** ASSIGNMENT **
Write out again the lines from the line with "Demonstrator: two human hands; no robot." up to and including the line with "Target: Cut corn", exactly as they stand below, and skip any picture.

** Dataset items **
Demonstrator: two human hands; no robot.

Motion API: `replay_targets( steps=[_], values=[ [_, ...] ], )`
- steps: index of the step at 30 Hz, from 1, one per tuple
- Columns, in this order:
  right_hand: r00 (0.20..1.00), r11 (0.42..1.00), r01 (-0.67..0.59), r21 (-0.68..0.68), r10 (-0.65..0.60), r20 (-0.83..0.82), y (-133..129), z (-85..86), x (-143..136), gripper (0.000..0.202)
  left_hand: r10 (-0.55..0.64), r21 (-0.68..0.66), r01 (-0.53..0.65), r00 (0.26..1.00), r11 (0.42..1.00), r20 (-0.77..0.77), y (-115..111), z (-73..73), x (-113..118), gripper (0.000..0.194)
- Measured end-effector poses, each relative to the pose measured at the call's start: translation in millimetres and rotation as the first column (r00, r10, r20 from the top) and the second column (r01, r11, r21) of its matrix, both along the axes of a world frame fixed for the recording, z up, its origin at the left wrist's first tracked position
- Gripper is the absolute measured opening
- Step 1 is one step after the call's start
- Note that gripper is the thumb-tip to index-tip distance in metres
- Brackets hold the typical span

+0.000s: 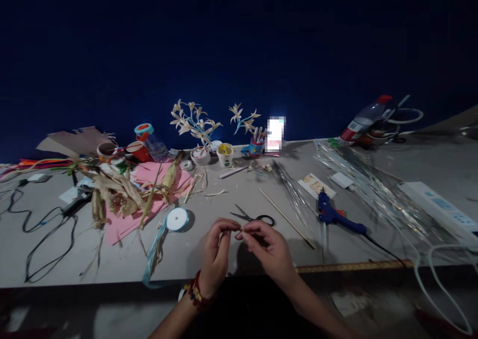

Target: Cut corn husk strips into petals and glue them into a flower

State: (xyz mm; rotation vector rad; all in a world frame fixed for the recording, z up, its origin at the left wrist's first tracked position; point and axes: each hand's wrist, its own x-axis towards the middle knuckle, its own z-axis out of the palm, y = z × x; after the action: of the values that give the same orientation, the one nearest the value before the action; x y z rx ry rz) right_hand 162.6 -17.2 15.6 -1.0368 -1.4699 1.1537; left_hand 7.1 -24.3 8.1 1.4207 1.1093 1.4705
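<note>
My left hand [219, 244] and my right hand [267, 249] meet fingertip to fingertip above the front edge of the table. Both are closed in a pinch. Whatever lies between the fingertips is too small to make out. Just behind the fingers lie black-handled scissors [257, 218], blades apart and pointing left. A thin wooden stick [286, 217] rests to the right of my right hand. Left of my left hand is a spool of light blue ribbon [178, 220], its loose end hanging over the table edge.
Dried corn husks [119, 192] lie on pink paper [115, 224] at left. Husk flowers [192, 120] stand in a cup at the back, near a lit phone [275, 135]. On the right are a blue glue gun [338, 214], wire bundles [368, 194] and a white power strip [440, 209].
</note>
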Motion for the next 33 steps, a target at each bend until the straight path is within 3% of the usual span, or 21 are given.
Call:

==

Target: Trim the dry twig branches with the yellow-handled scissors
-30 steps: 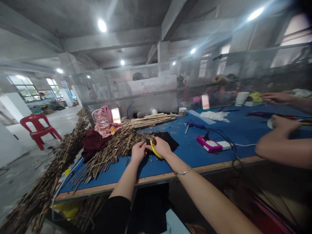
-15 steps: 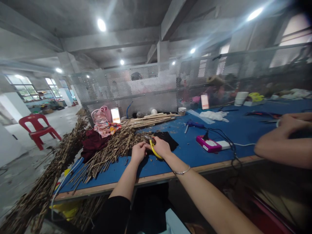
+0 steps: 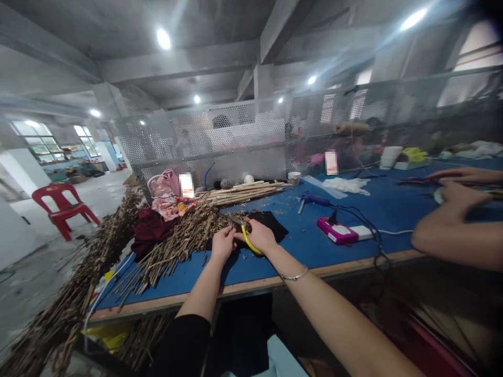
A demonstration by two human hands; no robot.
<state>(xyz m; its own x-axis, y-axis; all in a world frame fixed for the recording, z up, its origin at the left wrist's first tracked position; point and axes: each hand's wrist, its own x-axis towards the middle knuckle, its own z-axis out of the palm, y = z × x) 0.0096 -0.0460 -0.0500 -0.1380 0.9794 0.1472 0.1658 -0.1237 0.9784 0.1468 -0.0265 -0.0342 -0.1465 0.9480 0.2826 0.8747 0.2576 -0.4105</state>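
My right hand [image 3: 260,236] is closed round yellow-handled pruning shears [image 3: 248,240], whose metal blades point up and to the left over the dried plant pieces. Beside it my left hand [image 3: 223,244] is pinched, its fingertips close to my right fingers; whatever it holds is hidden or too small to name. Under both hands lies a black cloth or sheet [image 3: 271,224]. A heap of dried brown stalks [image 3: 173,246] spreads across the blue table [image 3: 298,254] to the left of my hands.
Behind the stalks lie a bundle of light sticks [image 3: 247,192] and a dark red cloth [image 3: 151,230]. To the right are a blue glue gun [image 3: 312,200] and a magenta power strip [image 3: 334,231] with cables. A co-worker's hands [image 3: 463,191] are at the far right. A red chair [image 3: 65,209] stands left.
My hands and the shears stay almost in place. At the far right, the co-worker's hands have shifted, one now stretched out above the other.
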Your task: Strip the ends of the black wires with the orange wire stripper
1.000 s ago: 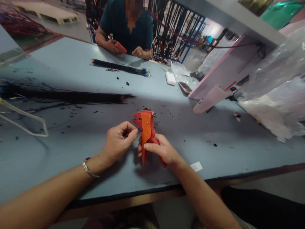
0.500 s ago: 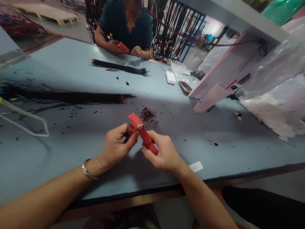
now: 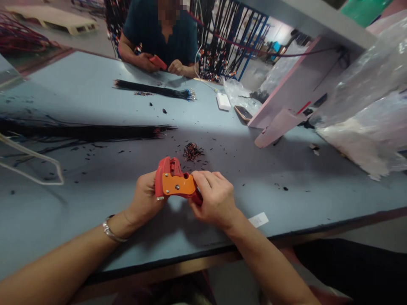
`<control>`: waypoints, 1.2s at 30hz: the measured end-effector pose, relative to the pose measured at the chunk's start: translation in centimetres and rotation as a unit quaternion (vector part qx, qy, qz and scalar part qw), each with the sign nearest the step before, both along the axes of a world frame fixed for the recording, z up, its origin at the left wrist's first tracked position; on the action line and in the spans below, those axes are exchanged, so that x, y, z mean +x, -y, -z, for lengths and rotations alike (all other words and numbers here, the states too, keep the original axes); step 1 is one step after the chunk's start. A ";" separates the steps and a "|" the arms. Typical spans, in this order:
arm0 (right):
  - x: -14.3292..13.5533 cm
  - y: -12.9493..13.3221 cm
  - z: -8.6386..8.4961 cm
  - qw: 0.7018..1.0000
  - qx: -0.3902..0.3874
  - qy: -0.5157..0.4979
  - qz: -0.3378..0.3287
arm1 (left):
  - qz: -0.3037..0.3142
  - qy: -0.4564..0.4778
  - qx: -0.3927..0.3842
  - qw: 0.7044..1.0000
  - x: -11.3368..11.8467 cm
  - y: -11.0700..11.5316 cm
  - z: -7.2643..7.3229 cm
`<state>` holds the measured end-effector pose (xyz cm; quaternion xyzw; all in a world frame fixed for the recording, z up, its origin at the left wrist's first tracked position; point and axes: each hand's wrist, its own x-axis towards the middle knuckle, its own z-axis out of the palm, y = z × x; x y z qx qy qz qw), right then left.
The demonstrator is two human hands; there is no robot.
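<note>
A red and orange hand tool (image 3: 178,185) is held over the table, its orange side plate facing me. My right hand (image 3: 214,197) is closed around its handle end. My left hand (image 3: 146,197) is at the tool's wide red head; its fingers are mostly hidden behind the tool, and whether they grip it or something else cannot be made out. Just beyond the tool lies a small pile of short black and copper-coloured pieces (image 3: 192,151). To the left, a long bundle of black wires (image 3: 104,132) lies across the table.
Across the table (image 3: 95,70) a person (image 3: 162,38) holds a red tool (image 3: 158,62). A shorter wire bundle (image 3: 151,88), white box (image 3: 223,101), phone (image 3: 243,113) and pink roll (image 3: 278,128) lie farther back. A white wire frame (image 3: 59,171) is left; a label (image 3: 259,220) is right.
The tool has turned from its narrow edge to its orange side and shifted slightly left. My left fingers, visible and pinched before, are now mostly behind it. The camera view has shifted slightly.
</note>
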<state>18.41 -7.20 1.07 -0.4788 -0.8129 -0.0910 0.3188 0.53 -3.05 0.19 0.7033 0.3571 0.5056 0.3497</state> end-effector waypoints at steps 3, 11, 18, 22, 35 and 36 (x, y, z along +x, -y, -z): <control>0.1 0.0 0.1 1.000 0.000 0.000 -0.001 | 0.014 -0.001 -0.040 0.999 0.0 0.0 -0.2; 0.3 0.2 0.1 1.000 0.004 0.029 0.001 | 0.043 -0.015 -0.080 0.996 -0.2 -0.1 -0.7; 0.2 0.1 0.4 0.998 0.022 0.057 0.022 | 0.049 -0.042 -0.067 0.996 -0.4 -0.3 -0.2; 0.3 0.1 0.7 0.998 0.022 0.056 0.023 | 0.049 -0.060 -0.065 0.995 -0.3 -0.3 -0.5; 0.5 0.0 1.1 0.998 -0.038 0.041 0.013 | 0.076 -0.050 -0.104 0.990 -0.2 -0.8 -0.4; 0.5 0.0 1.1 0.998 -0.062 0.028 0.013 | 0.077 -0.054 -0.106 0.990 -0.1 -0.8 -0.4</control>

** TASK ANSWER **
Demonstrator: two human hands; no robot.

Motion API: `replay_targets( steps=[_], values=[ [_, ...] ], )`
- steps: index of the step at 30 Hz, from 1, one per tuple
- Columns, in this order:
  right_hand: r00 (0.20..1.00), r11 (0.42..1.00), r01 (-0.67..0.59), r21 (-0.68..0.68), r10 (-0.65..0.60), r20 (-0.83..0.82), y (-133..129), z (-85..86), x (-143..136), gripper (0.000..0.202)
  left_hand: r10 (-0.55..0.64), r21 (-0.68..0.66), r01 (-0.53..0.65), r00 (0.26..1.00), r11 (0.42..1.00), r20 (-0.77..0.77), y (-115..111), z (-73..73), x (-113..118), gripper (0.000..0.194)
- Measured end-effector poses, each relative to the pose measured at the call's start: translation in millimetres and rotation as the first column (r00, r10, r20 from the top) and the second column (r01, r11, r21) of its matrix, both along the axes of a world frame fixed for the recording, z up, its origin at the left wrist's first tracked position
- Gripper is the absolute measured opening
- Step 1 is one step after the call's start
- Note that gripper is the thumb-tip to index-tip distance in metres
- Brackets hold the typical span

+0.000s: 

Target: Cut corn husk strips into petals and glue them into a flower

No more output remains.